» Goal of the exercise:
Your task is to repeat the lines below exactly, excluding any pictures they contain.

» Given material:
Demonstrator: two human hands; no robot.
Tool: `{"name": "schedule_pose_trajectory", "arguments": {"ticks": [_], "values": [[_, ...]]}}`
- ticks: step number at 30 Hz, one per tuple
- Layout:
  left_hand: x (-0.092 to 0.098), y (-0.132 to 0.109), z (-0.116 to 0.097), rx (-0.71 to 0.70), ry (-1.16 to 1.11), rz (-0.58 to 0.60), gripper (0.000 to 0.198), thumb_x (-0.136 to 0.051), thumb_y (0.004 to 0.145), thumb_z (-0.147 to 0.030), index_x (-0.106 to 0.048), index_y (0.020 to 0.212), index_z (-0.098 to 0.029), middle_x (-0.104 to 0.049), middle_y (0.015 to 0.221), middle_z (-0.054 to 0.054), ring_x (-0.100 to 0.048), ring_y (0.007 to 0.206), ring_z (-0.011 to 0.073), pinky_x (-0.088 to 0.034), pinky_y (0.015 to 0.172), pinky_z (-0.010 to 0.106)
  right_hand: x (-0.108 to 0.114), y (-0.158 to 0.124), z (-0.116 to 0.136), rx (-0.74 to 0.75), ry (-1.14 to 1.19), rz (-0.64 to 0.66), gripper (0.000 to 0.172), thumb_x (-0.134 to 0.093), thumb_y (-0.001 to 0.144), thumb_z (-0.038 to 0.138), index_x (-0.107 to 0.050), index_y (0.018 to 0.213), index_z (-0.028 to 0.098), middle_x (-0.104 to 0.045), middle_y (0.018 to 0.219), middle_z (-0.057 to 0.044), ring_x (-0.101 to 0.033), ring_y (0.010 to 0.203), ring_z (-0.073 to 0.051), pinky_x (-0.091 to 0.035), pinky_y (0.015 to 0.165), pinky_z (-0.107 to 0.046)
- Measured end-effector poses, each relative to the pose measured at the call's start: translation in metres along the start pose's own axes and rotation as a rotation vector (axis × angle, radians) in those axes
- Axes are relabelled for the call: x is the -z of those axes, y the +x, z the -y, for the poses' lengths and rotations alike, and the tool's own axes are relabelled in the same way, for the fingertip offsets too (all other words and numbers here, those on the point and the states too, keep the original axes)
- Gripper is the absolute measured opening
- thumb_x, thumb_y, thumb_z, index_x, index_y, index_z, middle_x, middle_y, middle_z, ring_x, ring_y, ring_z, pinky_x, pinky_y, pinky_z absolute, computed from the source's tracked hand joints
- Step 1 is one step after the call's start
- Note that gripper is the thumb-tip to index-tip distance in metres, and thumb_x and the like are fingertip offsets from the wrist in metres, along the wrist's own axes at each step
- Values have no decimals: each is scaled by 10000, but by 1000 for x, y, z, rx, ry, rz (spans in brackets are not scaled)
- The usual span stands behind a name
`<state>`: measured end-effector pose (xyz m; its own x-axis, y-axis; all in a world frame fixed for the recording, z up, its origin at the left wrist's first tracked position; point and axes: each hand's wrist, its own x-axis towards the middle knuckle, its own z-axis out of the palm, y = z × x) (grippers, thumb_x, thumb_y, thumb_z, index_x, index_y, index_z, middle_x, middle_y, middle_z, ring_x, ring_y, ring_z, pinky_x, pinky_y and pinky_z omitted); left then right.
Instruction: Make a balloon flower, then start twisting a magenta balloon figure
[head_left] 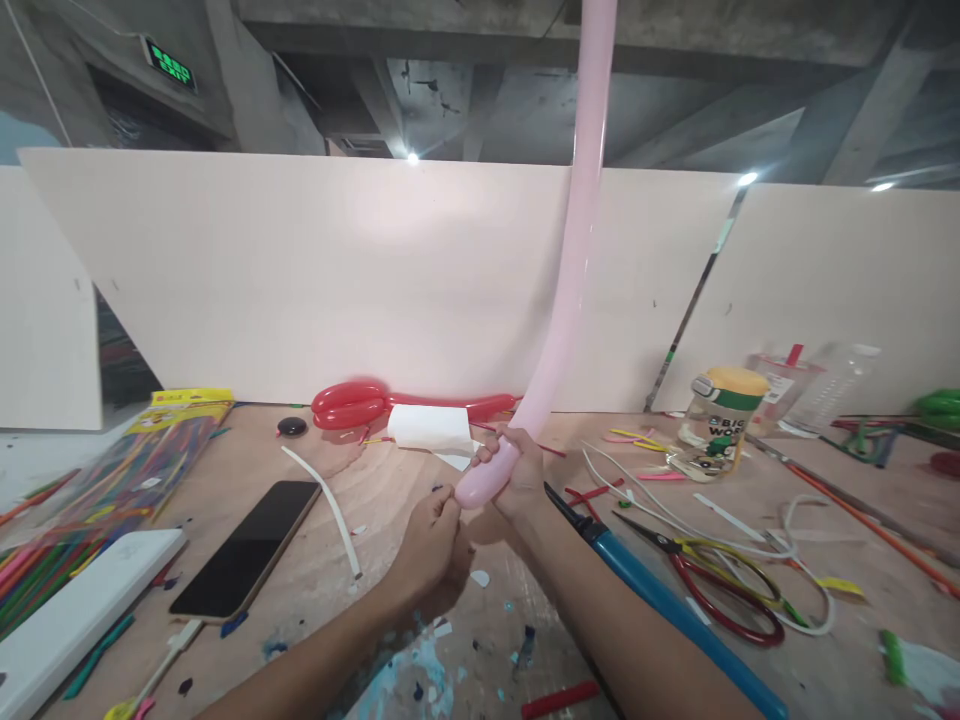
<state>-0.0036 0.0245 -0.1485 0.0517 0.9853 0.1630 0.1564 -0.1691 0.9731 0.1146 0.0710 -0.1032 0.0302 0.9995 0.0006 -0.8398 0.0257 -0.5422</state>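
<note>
A long, inflated pink modelling balloon (577, 230) rises from my hands past the top edge of the view. Around it, close to its lower end, wraps my right hand (516, 468), fingers curled. My left hand (435, 525) pinches the balloon's bottom tip, just left of the rounded end; the knot there is hidden by the fingers. Behind my hands lies a red twisted balloon (349, 404), with a white paper (429, 428) in front of part of it. A blue balloon pump (660, 590) lies beside my right forearm.
A phone (246, 550) and a white power bank (86, 605) lie at left, near packs of balloons (172, 440). Scissors (720, 570), a white cable (750, 545) and a yellow-lidded jar (712, 425) are at right. A white board (337, 270) stands behind the table.
</note>
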Motion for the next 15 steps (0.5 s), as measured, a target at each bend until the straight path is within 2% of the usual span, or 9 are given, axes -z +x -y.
{"name": "schedule_pose_trajectory", "arguments": {"ticks": [7,15], "values": [[2,-4,-7,-23,17,12,190,-430,762,-271,-423,587,-195,-405,525,-33,-368,519,124,-259,511,244,-3,-4,2,-12,-1,20,140,-607,581,256,-485,614,197,-479,443,71,-445,397,-87,-430,477,-246],[2,-5,-6,-13,6,29,194,-426,771,-275,-407,593,-200,-400,506,-40,-369,499,123,-254,501,244,-6,-7,4,-16,-4,32,130,-600,584,251,-485,613,196,-471,437,70,-435,401,-88,-429,482,-249]]}}
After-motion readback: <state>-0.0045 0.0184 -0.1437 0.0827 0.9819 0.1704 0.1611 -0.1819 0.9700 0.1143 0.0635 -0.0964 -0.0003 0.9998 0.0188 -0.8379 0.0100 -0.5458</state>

» Answer area:
Demonstrator: two human hands; no robot.
Tool: `{"name": "schedule_pose_trajectory", "arguments": {"ticks": [_], "values": [[_, ...]]}}`
- ticks: step number at 30 Hz, one per tuple
- Layout:
  left_hand: x (-0.092 to 0.098), y (-0.132 to 0.109), z (-0.116 to 0.097), rx (-0.71 to 0.70), ry (-1.16 to 1.11), rz (-0.58 to 0.60), gripper (0.000 to 0.198), thumb_x (-0.136 to 0.051), thumb_y (0.004 to 0.145), thumb_z (-0.147 to 0.030), index_x (-0.106 to 0.048), index_y (0.020 to 0.212), index_z (-0.098 to 0.029), middle_x (-0.104 to 0.049), middle_y (0.015 to 0.221), middle_z (-0.054 to 0.054), ring_x (-0.100 to 0.048), ring_y (0.007 to 0.206), ring_z (-0.011 to 0.073), pinky_x (-0.088 to 0.034), pinky_y (0.015 to 0.172), pinky_z (-0.010 to 0.106)
  right_hand: x (-0.108 to 0.114), y (-0.158 to 0.124), z (-0.116 to 0.136), rx (-0.74 to 0.75), ry (-1.14 to 1.19), rz (-0.64 to 0.66), gripper (0.000 to 0.172), thumb_x (-0.134 to 0.093), thumb_y (-0.001 to 0.144), thumb_z (-0.038 to 0.138), index_x (-0.107 to 0.050), index_y (0.018 to 0.213), index_z (-0.028 to 0.098), middle_x (-0.104 to 0.045), middle_y (0.018 to 0.219), middle_z (-0.057 to 0.044), ring_x (-0.101 to 0.033), ring_y (0.010 to 0.203), ring_z (-0.073 to 0.051), pinky_x (-0.091 to 0.035), pinky_y (0.015 to 0.165), pinky_z (-0.107 to 0.046)
- Measured end-effector poses, each relative to the pose measured at the call's start: translation in metres along the start pose's own axes and rotation as a rotation vector (axis × angle, radians) in those axes
- Axes are relabelled for the call: x is the -z of those axes, y the +x, z the -y, for the poses' lengths and rotations alike, and the tool's own axes are relabelled in the same way, for the fingertip offsets too (all other words and numbers here, those on the point and the states too, keep the original axes)
- Gripper is the absolute measured opening
- thumb_x, thumb_y, thumb_z, index_x, index_y, index_z, middle_x, middle_y, middle_z, ring_x, ring_y, ring_z, pinky_x, pinky_y, pinky_z absolute, computed from the source's tracked hand joints
- Step 1 is one step after the call's start
- Note that gripper is the thumb-tip to index-tip distance in metres, and thumb_x and the like are fingertip offsets from the wrist in metres, along the wrist's own axes at each step
- Values have no decimals: each is scaled by 10000, but by 1000 for x, y, z, rx, ry, rz (spans in brackets are not scaled)
- The usual span stands behind a name
`<state>`: measured end-effector pose (xyz m; its own x-axis, y-axis; all in a world frame fixed for the recording, z up, its origin at the left wrist's first tracked position; point and axes: each hand's wrist, its own x-axis towards the middle knuckle, its own z-axis out of the palm, y = z × x) (grippers, thumb_x, thumb_y, thumb_z, index_x, index_y, index_z, middle_x, middle_y, middle_z, ring_x, ring_y, ring_z, pinky_x, pinky_y and pinky_z omitted); left then right.
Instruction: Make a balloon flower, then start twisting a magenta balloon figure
[head_left] 
<state>-0.0036 0.0245 -0.1485 0.0517 0.9853 0.1630 0.1564 -0.1691 0.9731 0.1146 0.0710 -0.1032 0.0302 0.9995 0.0006 -0.8398 0.0257 -0.5422</state>
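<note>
A long, inflated pink modelling balloon (577, 230) rises from my hands past the top edge of the view. Around it, close to its lower end, wraps my right hand (516, 468), fingers curled. My left hand (435, 525) pinches the balloon's bottom tip, just left of the rounded end; the knot there is hidden by the fingers. Behind my hands lies a red twisted balloon (349, 404), with a white paper (429, 428) in front of part of it. A blue balloon pump (660, 590) lies beside my right forearm.
A phone (246, 550) and a white power bank (86, 605) lie at left, near packs of balloons (172, 440). Scissors (720, 570), a white cable (750, 545) and a yellow-lidded jar (712, 425) are at right. A white board (337, 270) stands behind the table.
</note>
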Motion for the next 15 steps (0.5 s), as measured, a target at each bend until the straight path is within 2% of the usual span, or 9 are given, axes -z +x -y.
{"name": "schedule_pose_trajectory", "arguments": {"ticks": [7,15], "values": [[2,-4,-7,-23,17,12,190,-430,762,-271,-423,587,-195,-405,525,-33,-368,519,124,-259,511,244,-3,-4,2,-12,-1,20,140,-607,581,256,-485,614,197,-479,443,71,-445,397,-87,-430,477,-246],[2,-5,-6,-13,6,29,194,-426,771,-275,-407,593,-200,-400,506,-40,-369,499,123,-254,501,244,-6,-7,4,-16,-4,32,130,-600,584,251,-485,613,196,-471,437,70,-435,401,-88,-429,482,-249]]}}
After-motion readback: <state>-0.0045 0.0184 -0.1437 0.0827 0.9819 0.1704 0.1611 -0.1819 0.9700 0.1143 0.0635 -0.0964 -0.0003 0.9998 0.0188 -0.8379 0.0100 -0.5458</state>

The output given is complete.